Вместо ответа цыганка вдруг громко произнесла:
– Сгинь, Машка, в свою нору и чтобы не слышала тебя боле! Не то прокляну!
Из коридора донеслись торопливые шаги испуганной Маши. Хлопнула дверь в ее каморку, и все стихло.
– Теперь можно, – облегченно вздохнула цыганка и испытующе взглянула на Полину. – Ты меня выслушай и подумай. Не за себя пришла я просить: что мне бояться? Я уж свое пожила, муж помер, сына посадили… Теперь вот об одном сердце болит: чтобы Ветку пристроить, а то ведь пропадет девка!
– Я знаю, Анна, о вашем горе, – сочувственно проговорила Полина Аркадьевна. – Будем надеяться, что власти разберутся и Тому отпустят.
Тома Ристович Михай был сыном цыганки Анны Михай, работал медником-лудильщиком в цыганской артели «Югославец». Этой весной практически всю артель арестовал НКВД как румынских шпионов. Тома отделался сравнительно легко: он был осужден не за «контрреволюционную деятельность», а всего лишь за «контрреволюционную агитацию», получив пять лет исправительно-трудовых лагерей. Все знакомые сходились на том, что Томе крупно повезло: ведь могли бы «пришить» и «контрреволюционную деятельность», а то и «контрреволюционную троцкистскую деятельность»: последнее означало верную смерть.

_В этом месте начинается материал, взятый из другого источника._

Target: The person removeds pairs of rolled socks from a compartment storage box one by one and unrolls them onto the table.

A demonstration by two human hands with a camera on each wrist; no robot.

Сама Анна Михай, хоть и была цыганка, но не из российских цыган, традиционно промышлявших либо музыкой и танцами, либо торговлей лошадьми, попрошайничеством и гаданием. Анна, как и ее покойный муж Рист Ла Зинкако, происходили из румынских мастеровых цыган «кэлдэрари», столетиями занимавшихся ремеслом медников и кузнецов. Оставшись без мужа, Анна стала зарабатывать ремеслом модистки и снискала известную славу среди жен высокопоставленных советских служащих и ценных технических специалистов. Когда сына Анны арестовали, то почти вся клиентура разбежалась, страшась любых контактов с «членом семьи врага народа». Лишь немногие, в том числе и Полина Аркадьевна, осмеливались выражать сочувствие и поддерживать отношения с Анной Михай.
– Не отпустят его, Полина, – тихо проговорила Анна. – Я цыганка, я судьбу наперед знаю. Не выйдет он из тюрьмы, и мы с Веткой следом пойдем.
– Да что же ты говоришь такое?! – всплеснула руками Полина Аркадьевна. – Кто же ребенка в тюрьму отправит?! За что?!